### What is being asked
Lines from the top of the entries down to the line with "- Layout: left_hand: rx" must be set down exactly as they stand, with both ends retained.

### Data listing
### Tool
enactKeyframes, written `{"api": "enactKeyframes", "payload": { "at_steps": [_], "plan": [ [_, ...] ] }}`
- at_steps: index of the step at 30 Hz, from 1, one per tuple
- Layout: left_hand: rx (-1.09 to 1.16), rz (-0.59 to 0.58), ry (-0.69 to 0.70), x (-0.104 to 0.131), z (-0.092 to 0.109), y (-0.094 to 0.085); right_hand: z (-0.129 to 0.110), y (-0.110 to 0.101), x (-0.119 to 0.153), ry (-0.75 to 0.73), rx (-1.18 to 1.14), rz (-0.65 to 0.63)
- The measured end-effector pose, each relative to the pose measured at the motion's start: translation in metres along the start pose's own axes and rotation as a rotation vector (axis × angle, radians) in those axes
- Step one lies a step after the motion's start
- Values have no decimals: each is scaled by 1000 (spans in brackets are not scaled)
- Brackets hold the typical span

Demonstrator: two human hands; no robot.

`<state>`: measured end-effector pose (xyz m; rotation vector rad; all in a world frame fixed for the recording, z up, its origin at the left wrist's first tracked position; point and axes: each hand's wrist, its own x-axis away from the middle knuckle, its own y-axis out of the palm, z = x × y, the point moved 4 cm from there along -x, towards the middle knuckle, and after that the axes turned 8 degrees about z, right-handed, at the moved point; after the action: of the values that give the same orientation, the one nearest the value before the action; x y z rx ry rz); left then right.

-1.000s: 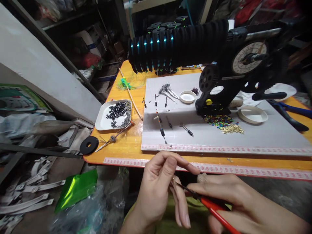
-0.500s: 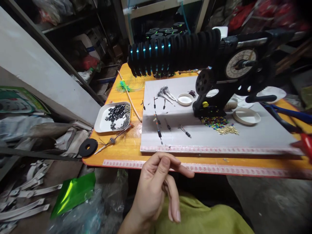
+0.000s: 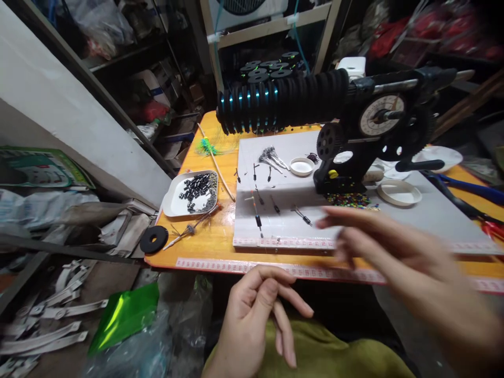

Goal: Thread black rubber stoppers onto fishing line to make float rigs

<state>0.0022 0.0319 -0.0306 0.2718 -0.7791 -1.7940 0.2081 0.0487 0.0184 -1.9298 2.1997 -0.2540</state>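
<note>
My left hand (image 3: 255, 315) hovers over my lap in front of the table edge, fingers loosely spread, thumb lying near the bent forefinger; nothing shows in it. My right hand (image 3: 386, 252), blurred by motion, reaches in from the right above the grey board (image 3: 271, 228). Its forefinger and thumb look stretched out and apart, with no object visible between them. Near its fingertips lies a small black part with thin wires (image 3: 302, 215). More small black pieces lie leftward, one a black cylinder (image 3: 258, 221). A red-handled tool (image 3: 494, 231) rests at the right edge.
A black winding machine (image 3: 342, 152) with a row of discs stands across the board. Coloured beads (image 3: 350, 200) lie at its base, near a round white dish (image 3: 399, 192). Leftward are a white tray (image 3: 169, 202) of black tubes, a black ring (image 3: 154, 240) and measuring tape (image 3: 212, 265).
My right hand has come in from the right edge toward the board's middle, and the red-handled tool now lies at the edge. The view has shifted slightly; my left hand keeps its pose.
</note>
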Motion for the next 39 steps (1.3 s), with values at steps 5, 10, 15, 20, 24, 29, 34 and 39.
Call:
{"api": "enactKeyframes", "payload": {
  "at_steps": [5,10,15,20,24,29,34,39],
  "plan": [
    [-98,90,45,4,0,-6,-44,97,-47,202,-571,-517],
    [-59,123,139,2,-7,-15,-48,109,-60,193,-668,-510],
    [-354,255,133,-5,13,-19,-49,103,-54,200,-597,-455],
    [-462,365,367,-19,60,-10,-62,101,-56,77,-438,-452],
    [-426,345,393,-28,70,-1,-62,98,-57,63,-469,-432],
    [-687,263,291,-12,43,-5,-51,89,-58,262,-749,-409],
    [-786,264,175,9,10,-21,-43,92,-52,343,-749,-456],
    [-999,229,511,-7,54,-19,-39,89,-57,178,-437,-431]
  ]
}}
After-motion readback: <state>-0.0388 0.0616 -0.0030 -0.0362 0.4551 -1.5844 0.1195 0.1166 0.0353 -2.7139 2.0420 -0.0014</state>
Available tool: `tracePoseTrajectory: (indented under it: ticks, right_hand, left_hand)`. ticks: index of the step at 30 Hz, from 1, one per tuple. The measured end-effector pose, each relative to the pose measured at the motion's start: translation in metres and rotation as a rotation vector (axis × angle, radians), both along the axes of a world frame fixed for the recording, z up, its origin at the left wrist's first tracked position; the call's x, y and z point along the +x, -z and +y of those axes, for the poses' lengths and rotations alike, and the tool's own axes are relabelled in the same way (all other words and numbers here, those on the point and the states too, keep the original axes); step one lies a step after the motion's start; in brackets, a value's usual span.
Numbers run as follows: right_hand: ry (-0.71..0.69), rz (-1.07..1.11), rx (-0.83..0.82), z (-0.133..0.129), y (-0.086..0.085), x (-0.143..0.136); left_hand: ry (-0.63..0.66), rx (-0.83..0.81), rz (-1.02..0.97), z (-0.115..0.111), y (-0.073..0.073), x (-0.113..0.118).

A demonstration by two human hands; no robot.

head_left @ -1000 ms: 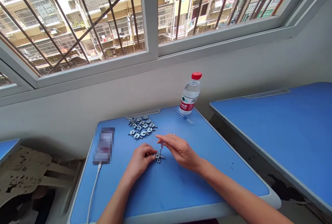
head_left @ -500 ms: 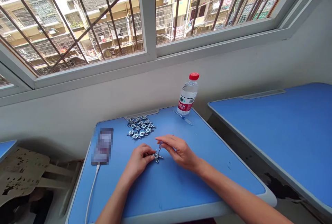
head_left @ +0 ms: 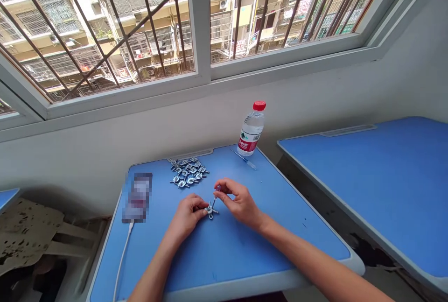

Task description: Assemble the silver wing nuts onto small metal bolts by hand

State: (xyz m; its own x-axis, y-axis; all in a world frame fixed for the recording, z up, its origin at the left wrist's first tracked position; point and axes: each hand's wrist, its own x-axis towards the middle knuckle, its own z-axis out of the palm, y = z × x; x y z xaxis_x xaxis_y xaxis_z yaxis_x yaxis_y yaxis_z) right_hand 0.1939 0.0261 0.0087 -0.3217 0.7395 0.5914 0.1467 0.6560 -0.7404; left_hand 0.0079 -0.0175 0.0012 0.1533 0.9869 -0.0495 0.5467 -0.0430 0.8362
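Head view: the right hand (head_left: 241, 204) has curled in since a second ago, its fingers no longer stretched flat but pinching the top of a slim tool (head_left: 216, 193) standing on the small metal fitting (head_left: 211, 210). Left hand (head_left: 189, 213) stays put, fingertips clamping that fitting against the blue desk (head_left: 224, 246), mid-table. My read: the grip is firming up for turning. Pile of like fittings (head_left: 187, 172) waits behind.

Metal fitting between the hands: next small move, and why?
Probably keep the left hand pinching the metal fitting flat on the blue desk while the right hand twists the small tool at its top. The tool tip seems to meet the fitting, so the fitting needs steadying.
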Motion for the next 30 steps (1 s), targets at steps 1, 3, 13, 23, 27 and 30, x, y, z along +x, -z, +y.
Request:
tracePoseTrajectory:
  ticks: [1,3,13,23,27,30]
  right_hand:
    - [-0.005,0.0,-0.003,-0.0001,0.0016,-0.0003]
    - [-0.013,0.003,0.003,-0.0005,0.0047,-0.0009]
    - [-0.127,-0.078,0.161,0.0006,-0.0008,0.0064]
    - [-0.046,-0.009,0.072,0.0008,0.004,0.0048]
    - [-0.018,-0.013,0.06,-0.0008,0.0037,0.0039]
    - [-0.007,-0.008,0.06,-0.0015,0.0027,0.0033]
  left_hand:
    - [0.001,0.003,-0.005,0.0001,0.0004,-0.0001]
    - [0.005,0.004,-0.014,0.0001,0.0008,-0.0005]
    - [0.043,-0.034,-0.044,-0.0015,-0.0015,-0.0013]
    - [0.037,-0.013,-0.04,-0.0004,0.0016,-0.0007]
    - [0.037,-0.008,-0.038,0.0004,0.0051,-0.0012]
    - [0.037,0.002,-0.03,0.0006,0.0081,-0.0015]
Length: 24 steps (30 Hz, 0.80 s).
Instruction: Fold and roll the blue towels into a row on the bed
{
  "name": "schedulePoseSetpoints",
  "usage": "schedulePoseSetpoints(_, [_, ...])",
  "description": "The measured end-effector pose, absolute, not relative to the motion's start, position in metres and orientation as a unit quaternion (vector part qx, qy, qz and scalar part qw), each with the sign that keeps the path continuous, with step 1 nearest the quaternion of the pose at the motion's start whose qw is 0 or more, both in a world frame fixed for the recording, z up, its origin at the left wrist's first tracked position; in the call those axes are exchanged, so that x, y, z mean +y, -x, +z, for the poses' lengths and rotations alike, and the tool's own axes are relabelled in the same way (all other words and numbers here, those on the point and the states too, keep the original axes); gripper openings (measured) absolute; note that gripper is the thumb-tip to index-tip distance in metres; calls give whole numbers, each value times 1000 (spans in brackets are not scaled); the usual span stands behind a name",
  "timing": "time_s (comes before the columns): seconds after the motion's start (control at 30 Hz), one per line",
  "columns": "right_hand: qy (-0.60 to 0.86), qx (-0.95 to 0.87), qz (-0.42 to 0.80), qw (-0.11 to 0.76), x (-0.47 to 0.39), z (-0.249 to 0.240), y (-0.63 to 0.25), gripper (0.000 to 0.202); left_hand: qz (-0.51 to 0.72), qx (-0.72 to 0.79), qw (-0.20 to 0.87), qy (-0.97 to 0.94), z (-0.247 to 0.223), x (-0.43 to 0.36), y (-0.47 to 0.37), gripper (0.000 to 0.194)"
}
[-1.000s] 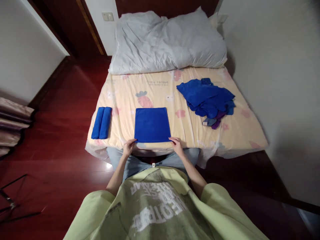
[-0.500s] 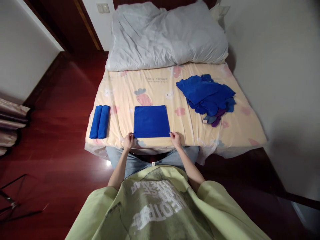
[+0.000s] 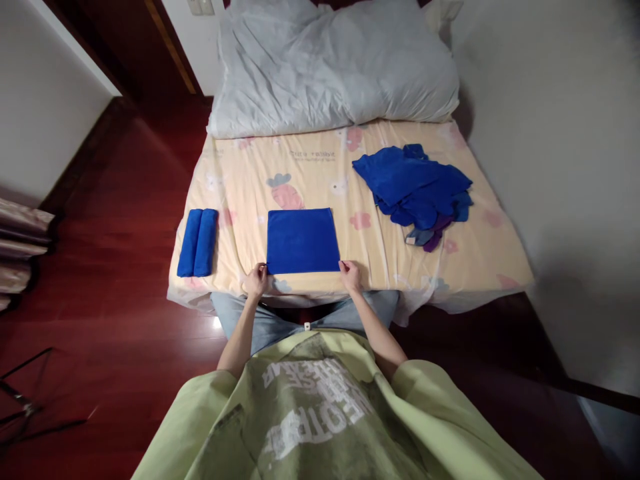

### Answer box
### Tool
enactKeyframes, written `{"api": "enactKeyframes", "payload": { "at_steps": [_], "plan": [ [_, ...] ] }}`
- at_steps: index of the step at 30 Hz, from 1, one per tuple
- Layout: left_hand: rx (-1.09 to 1.16), rz (-0.59 to 0.58), ry (-0.69 to 0.70), x (-0.104 to 0.131), z (-0.092 to 0.109), y (-0.094 to 0.085); right_hand: z (-0.129 to 0.110), y (-0.110 to 0.101), x (-0.119 to 0.153), ry (-0.75 to 0.73), rx (-1.18 to 1.14), rz (-0.65 to 0.63)

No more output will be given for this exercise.